Combit Software GmbH v. Commit Business Solutions Ltd. (Case C-223/15) (September 22, 2016)
In a recent decision, the Court of Justice of the European Union (“ECJ”) determined that when an EU trademark court prohibits use of a sign that creates a likelihood of confusion in one part of the EU, such prohibition should not necessarily extend to all of the EU. Specifically, areas where use of the sign does not adversely affect the trademark’s function as a source indicator should be excluded from the prohibition.
Combit Software (“Combit”) is a German company that develops and markets software. Combit owns German and EU trademark registrations for COMBIT for goods and services in the computer industry.
Commit Business Solutions (“Commit”) is an Israeli company that sells COMMIT-branded software through its website, www.commitcrm.com. At the time of the proceedings, Commit offered its products in the German language and offered shipment to Germany.
Combit initiated action before the Regional Court in Dusseldorf, Germany, and sought to restrain Commit from using COMMIT for software in the EU. In the alternative, it sought to restrain use of COMMIT for software in Germany.
The Dusseldorf Regional Court declined to prohibit use of COMMIT in the EU, but upheld the claim with respect to Germany. Combit appealed to the Dusseldorf Higher Regional Court, which found that Commit’s use of COMMIT creates a likelihood of confusion with COMBIT among the average German-speaking consumer, but found no likelihood of confusion for the average English-speaking consumer. In particular, it found that English speakers would understand the clear connotative differences between COMMIT (from the verb “to commit”) and COMBIT (the COM element derived from “computer” and the BIT element from “binary digit”).
The Higher Regional Court stayed the proceedings and referred the following question to the ECJ:
In the assessment of the likelihood of confusion of an EU word mark, what is the significance of a situation in which, from the perspective of the average consumer in some Member States, the phonetic similarity of the EU trade mark with another sign claimed to infringe that trade mark is cancelled out by a conceptual difference, whereas from the perspective of the average consumer in other Member States it is not?
(a) In assessing the likelihood of confusion, is the perspective of some Member States, of the other Member States, or that of a fictive EU average consumer decisive?
(b) If there is a likelihood of confusion only in some Member States, has the EU trade mark been infringed across the European Union, or must the Member States be differentiated individually?
In a judgement dated September 22, 2016, the ECJ determined the following:
- When an EU trademark court finds that use of a sign creates a likelihood of confusion with an EU trademark even though such use does not create a likelihood of confusion in one part of the EU, that court must find that there has been an infringement of the exclusive right conferred to the senior mark and that the function of the mark as an indication of origin is adversely affected. The court must issue an order prohibiting the defendant from engaging in acts that infringe the EU trademark.

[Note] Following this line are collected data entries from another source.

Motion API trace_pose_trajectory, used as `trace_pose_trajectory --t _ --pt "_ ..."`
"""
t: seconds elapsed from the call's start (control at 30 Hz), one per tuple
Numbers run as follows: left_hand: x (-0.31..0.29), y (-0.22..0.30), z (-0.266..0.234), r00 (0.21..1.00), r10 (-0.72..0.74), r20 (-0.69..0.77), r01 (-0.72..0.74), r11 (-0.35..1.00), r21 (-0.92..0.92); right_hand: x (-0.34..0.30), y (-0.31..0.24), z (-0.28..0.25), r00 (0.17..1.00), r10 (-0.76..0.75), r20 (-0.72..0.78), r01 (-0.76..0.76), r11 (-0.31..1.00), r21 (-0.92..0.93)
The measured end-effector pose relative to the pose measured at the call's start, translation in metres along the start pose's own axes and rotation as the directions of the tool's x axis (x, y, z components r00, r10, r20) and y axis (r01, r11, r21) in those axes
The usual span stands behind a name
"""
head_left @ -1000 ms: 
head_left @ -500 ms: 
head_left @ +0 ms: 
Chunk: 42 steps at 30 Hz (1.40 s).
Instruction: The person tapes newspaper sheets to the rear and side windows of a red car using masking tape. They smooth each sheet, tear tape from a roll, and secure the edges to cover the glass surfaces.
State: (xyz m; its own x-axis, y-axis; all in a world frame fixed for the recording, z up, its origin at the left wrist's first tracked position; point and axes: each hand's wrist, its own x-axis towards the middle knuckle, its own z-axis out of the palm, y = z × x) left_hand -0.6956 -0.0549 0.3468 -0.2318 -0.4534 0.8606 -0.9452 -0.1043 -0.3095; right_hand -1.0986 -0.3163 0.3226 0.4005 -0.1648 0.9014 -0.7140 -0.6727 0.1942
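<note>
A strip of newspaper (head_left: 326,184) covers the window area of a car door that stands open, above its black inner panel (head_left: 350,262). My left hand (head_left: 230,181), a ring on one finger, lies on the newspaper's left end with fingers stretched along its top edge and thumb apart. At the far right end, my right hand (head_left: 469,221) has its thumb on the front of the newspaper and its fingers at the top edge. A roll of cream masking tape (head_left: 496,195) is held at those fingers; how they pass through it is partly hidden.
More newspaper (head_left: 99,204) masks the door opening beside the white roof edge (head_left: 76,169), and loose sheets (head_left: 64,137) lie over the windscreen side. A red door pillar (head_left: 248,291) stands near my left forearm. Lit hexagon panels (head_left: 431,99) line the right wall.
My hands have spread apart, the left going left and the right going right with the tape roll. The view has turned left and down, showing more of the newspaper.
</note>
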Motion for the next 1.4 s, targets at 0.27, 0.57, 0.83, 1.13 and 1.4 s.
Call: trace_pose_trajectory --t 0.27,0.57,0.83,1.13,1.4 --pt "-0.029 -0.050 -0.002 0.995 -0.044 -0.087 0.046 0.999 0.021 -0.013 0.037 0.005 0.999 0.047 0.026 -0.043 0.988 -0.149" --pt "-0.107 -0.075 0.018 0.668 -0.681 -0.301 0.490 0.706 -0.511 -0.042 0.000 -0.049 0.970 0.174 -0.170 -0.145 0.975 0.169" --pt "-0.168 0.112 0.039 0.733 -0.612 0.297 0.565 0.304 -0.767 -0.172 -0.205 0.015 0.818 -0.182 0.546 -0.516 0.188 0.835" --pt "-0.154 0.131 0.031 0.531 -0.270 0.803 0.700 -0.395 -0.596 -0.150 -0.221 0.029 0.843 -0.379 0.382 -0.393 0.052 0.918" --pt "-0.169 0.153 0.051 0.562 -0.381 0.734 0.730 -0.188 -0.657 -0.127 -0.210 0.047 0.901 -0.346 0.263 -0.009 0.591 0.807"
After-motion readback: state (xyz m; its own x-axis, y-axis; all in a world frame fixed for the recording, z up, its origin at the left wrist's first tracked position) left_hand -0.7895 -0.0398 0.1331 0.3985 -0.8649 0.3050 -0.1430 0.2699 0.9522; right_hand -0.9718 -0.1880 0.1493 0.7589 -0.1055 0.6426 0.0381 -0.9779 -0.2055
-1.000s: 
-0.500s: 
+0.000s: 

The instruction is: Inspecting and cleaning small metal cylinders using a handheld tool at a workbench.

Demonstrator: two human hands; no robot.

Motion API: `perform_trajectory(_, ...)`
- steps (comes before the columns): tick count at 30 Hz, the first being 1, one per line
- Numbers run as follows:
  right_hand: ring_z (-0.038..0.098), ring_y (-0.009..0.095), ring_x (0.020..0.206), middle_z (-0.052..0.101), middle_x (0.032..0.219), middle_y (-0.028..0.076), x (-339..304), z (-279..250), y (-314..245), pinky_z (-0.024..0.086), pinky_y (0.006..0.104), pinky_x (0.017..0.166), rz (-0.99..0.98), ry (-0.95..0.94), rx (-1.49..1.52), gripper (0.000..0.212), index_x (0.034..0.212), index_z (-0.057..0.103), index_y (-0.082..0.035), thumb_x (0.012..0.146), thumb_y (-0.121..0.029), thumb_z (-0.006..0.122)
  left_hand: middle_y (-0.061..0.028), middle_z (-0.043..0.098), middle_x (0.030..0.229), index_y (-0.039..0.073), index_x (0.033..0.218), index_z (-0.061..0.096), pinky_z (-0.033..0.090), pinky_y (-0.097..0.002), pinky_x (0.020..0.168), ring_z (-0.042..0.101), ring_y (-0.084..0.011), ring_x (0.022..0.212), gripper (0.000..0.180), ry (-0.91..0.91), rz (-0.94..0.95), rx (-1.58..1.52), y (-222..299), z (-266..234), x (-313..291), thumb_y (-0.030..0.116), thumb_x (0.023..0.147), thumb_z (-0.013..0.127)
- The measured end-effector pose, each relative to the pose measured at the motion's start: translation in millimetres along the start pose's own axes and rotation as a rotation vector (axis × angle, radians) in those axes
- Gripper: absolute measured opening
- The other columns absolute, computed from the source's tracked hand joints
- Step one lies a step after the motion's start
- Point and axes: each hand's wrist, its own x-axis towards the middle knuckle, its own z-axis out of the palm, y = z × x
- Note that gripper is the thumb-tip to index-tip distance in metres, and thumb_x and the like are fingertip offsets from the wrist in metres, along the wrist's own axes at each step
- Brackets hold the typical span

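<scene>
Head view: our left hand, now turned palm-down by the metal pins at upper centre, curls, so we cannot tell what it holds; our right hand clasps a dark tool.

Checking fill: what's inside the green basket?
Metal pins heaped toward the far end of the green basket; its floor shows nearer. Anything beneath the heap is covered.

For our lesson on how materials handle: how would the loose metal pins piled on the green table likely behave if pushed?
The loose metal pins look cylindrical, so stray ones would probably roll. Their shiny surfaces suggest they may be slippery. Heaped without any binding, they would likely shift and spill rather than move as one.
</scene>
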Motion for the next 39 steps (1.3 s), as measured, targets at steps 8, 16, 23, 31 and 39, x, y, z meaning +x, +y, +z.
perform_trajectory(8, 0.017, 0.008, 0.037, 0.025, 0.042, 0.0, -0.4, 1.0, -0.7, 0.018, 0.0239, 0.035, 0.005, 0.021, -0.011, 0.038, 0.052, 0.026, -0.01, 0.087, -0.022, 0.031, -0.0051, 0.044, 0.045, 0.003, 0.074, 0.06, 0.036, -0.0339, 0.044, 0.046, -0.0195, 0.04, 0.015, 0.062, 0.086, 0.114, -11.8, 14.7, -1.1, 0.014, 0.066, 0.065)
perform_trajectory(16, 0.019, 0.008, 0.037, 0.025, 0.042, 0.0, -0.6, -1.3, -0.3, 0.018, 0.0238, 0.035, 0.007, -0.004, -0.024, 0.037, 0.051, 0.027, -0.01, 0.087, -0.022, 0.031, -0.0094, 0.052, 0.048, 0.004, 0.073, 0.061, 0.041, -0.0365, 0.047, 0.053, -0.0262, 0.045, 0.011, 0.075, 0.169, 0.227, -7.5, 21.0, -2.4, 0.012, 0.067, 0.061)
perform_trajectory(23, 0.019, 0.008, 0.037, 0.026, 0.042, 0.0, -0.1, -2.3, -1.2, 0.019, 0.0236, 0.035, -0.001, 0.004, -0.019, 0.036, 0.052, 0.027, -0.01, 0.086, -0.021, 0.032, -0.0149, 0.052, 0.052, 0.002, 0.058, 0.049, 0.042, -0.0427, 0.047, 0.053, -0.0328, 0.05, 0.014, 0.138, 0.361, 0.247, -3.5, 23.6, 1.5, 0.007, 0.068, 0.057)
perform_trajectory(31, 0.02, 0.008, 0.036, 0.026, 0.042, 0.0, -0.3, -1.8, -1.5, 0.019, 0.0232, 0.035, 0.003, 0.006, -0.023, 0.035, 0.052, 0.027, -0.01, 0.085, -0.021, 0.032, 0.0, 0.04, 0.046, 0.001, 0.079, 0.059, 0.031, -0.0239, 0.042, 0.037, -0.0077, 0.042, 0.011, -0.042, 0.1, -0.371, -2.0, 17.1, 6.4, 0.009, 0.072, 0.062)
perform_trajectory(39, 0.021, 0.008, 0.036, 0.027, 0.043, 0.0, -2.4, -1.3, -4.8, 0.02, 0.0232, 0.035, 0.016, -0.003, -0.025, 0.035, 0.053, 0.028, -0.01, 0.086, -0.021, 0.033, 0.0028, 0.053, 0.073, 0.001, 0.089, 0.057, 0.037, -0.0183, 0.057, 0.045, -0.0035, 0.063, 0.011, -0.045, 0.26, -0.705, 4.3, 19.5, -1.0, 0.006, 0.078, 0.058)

- However, if the trademark court also finds that use of a sign does not give rise to a likelihood of confusion in a given part of the EU, particularly for linguistic reasons, and therefore does not adversely affect the trademark’s function as a source indicator, the court must limit the territorial scope of the prohibition.
- Such an exception does not undermine the unitary character of the EU trademark because the right of the proprietor to prohibit use which adversely affects the functions inherent in its trademark is safeguarded.
The ECJ made clear that the burden was on a defendant to show that there is no likelihood of confusion in some part of the EU and underscored that an EU trademark court must specify with precision the part of the EU that would not be covered by the prohibition against using the sign. For the case at hand, the Dusseldorf court must identify which English-speaking areas it intends to exclude from the prohibition.
In light of this decision, defendants may try to carve out their ability to use their mark in certain parts of the EU by arguing no likelihood of confusion due to linguistic reasons. Senior brand owners may be incentivized to try to obtain an EU-wide prohibition on a junior mark via settlement rather than relying on the EU courts for a favorable decision.